Exhibited: ACA Galleries, New York, March 17 - April 5, 1958; Two Centuries of Black American Art, Los Angeles County Museum of Art, September 30 - November 21, 1976, (traveled through 1977, to the High Museum of Art, Atlanta, the Museum of Fine Arts, Dallas, and the Brooklyn Museum of Art); Images of Dignity: A Retrospective of the Works of Charles White, the Studio Museum in Harlem, New York, June 20, 1982 - August 31, 1982.

Illustrated: Benjamin Horowitz, Images of Dignity: The Drawings of Charles White, p. 50; David C. Driskell, Two Centuries of Black American Art, cat. no. 174, p. 77; Romare Bearden and Harry Henderson, A History of African-American Art, p. 406.

Charles White's Take My Mother Home is an important drawing and one of his most masterful works in pen and ink. This powerful portrait displays White's mastery of expression and technique in pen and ink on a monumental scale. It was included in both the 1967 monograph Images of Dignity: The Drawings of Charles White and the 1976 landmark exhibition Two Centuries of Black American Art at the Los Angeles County Museum of Art.

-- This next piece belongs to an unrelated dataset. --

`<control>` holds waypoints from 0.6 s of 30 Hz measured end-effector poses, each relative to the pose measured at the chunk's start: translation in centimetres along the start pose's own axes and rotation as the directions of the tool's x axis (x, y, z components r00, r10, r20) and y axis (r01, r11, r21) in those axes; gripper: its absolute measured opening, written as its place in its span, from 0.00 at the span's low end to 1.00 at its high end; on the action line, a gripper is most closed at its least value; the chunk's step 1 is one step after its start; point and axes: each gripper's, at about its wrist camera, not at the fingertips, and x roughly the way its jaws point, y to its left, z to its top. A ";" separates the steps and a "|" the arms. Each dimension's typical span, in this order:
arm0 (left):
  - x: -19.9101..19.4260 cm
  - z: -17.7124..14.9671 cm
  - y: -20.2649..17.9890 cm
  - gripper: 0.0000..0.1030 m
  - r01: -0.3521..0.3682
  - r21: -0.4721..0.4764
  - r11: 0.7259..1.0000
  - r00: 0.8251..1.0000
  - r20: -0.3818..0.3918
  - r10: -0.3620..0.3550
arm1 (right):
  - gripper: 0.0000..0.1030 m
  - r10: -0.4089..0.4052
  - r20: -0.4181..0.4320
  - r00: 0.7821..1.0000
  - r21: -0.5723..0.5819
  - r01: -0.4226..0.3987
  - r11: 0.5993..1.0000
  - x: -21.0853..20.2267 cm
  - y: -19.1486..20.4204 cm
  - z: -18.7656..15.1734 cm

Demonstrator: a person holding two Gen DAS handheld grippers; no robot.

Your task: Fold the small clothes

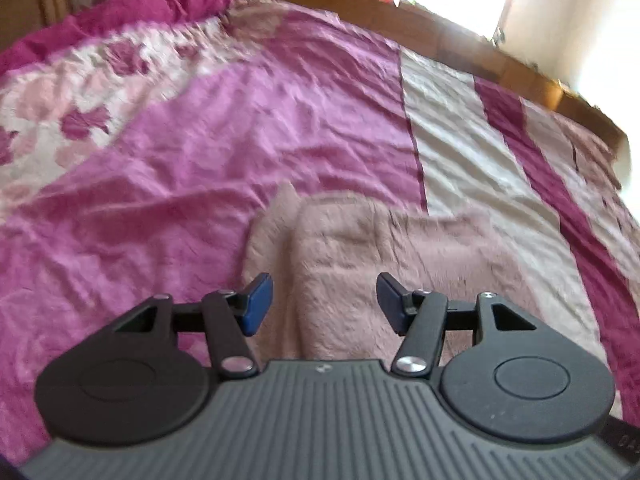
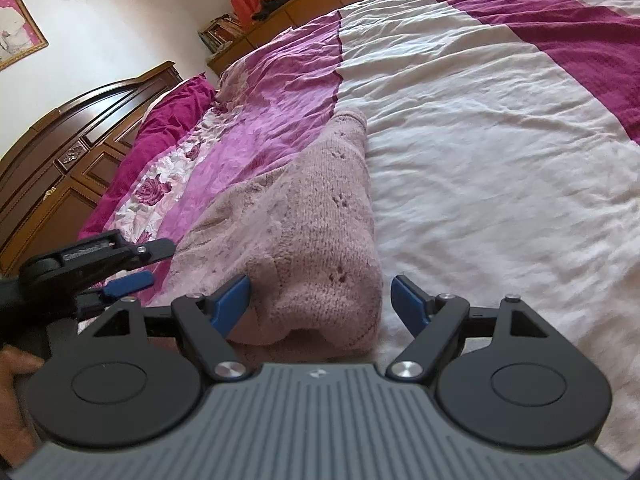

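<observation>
Left gripper (image 1: 325,304): jaws standing partly apart, blue pads (image 1: 256,304) clear of any fabric, nothing held; it is hovering just above the near edge of the pink knitted garment (image 1: 360,256), which is filling the gap between the fingers from 12 o'clock down to the gripper body.

Right gripper (image 2: 320,306): jaws standing wide, gripping nothing; the rounded folded end of the pink knitted garment (image 2: 320,240) is lying between its fingertips, the left pad (image 2: 234,300) sitting right against the knit at 9 o'clock, the right pad well clear at 3 o'clock; contact cannot be confirmed.

Garment is lying doubled over on the striped bedspread (image 2: 500,140), running away toward 11 o'clock in the right wrist view, across the seam between the pink and cream bands; at least one fold is appearing done, edges uneven, a lower layer peeking out at the near end.

Left gripper is also showing at 9 o'clock in the right wrist view, beside the garment's left flank; wooden headboard (image 2: 60,148) beyond.

Judgement: task partway through; remaining work is likely another fold to shorten the bundle, then tidying.
</observation>
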 end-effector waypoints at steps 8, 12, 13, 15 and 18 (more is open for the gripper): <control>2.3 -1.2 0.9 0.25 0.079 -0.096 0.992 0.995 -0.050 -0.084 | 0.80 -0.002 0.015 1.000 -0.007 0.003 1.000 -0.1 -0.1 0.1; 0.2 0.4 0.9 0.17 0.082 -0.083 0.993 0.996 0.031 -0.080 | 0.80 0.016 0.045 0.999 0.000 -0.016 1.000 -0.7 -0.2 0.6; -0.6 0.9 1.1 0.17 0.080 -0.086 0.993 0.996 0.057 -0.075 | 0.80 0.023 0.056 0.998 -0.003 -0.023 1.000 -0.9 -0.1 0.8; -1.4 1.5 1.3 0.17 0.047 -0.067 0.997 0.996 0.076 -0.042 | 0.80 0.035 0.072 0.997 -0.010 -0.034 0.999 -1.3 0.1 1.1; -0.2 1.0 2.0 0.17 -0.026 -0.007 1.000 1.000 -0.006 0.026 | 0.81 0.038 0.072 0.997 -0.012 -0.037 0.999 -1.1 0.2 1.4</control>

Charles White created Take My Mother Home at the height of his career - just a few years after his move from New York to Los Angeles. Taking its title from an African-American spiritual, this life-size depiction of a young man and his seated mother addresses the issues of the care of the elderly and the broader Civil Rights struggle. In the 1950s, White depicted working men and women on a grand scale, with an intensity of mark making and an attention to natural gestures that made his ordinary subjects into heroic figures. White made a series of ink drawings in 1957-58 based on spirituals.

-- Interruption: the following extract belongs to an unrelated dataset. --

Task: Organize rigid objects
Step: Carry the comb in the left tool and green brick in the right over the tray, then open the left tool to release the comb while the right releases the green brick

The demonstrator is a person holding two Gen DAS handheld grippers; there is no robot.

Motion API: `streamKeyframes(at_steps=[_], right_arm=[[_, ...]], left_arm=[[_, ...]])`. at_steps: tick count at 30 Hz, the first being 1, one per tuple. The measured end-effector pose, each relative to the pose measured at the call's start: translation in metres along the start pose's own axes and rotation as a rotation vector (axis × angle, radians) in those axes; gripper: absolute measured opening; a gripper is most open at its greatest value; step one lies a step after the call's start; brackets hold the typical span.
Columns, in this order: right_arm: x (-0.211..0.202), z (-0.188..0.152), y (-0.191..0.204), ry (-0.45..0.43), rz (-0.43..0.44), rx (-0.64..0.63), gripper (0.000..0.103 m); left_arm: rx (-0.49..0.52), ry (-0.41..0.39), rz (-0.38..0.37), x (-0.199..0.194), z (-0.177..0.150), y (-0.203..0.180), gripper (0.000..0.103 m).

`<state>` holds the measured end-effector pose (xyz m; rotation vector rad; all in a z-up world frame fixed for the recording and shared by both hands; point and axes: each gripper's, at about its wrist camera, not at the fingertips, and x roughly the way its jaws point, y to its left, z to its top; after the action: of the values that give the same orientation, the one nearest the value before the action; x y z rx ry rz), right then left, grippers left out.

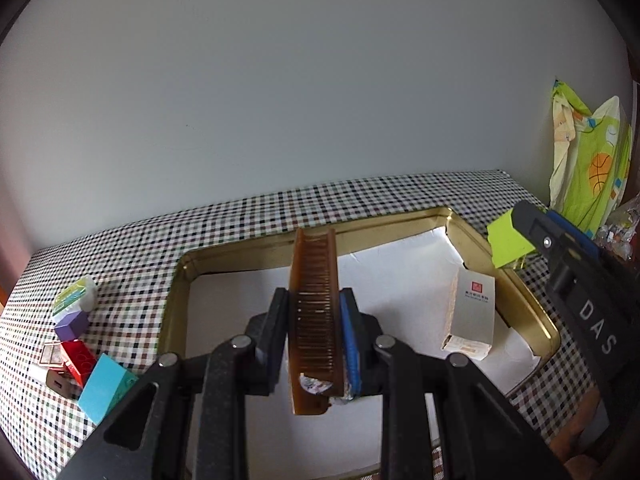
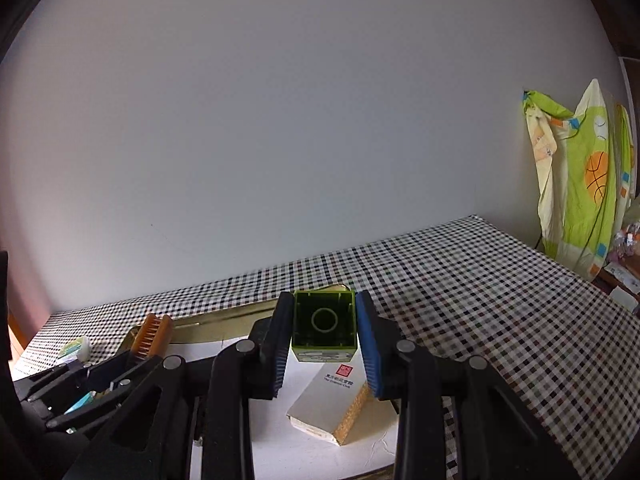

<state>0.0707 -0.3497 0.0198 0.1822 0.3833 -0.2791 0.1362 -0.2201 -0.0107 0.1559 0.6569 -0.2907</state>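
Note:
My left gripper (image 1: 314,296) is shut on a brown comb (image 1: 314,320), held lengthwise above a gold-rimmed tray (image 1: 176,280) lined with white paper. A small white box (image 1: 470,316) with a red seal lies inside the tray at the right. My right gripper (image 2: 323,304) is shut on a green building block (image 2: 323,326), its hollow underside facing the camera, above the white box (image 2: 332,396). In the left wrist view the right gripper (image 1: 520,236) shows at the right edge with the green block (image 1: 508,240). From the right wrist camera, the comb (image 2: 152,336) and left gripper appear at the left.
Several small blocks and boxes lie left of the tray on the checkered cloth: a cyan block (image 1: 106,388), a red block (image 1: 78,360), a purple block (image 1: 72,326) and a pale box (image 1: 76,298). A green patterned cloth (image 1: 588,168) hangs at the right. A plain wall stands behind.

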Motion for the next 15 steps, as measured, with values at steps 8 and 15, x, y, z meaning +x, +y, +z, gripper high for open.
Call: streamKeyframes(at_steps=[8,15], right_arm=[[0.023,-0.002,0.001,0.054,-0.001,-0.011,0.034],[0.039,-0.009,-0.003,0.112,0.036,0.03,0.034]], left_arm=[[-0.007,0.029,-0.005,0.018,-0.003,-0.003,0.024],[0.0,0.039,-0.001,0.028,-0.005,-0.005,0.025]])
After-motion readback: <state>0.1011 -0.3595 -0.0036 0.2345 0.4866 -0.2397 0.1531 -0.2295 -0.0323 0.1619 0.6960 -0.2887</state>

In 1958, ACA Gallery in New York gave Charles White a solo exhibition which included this drawing and another large oval-shaped drawing, entitled Folk Singer, 1957, portraying Harry Belafonte. Take My Mother Home is also the title of a spiritual that Belafonte sang and recorded in 1955 as part of the Broadway musical production of 3 for Tonight. Both drawings were acquired by Charles White's friend and patron in Los Angeles. Belafonte also wrote the introduction to the 1958 ACA Gallery exhibition catalogue, and the foreword to the monograph Images of Dignity: The Drawings of Charles White.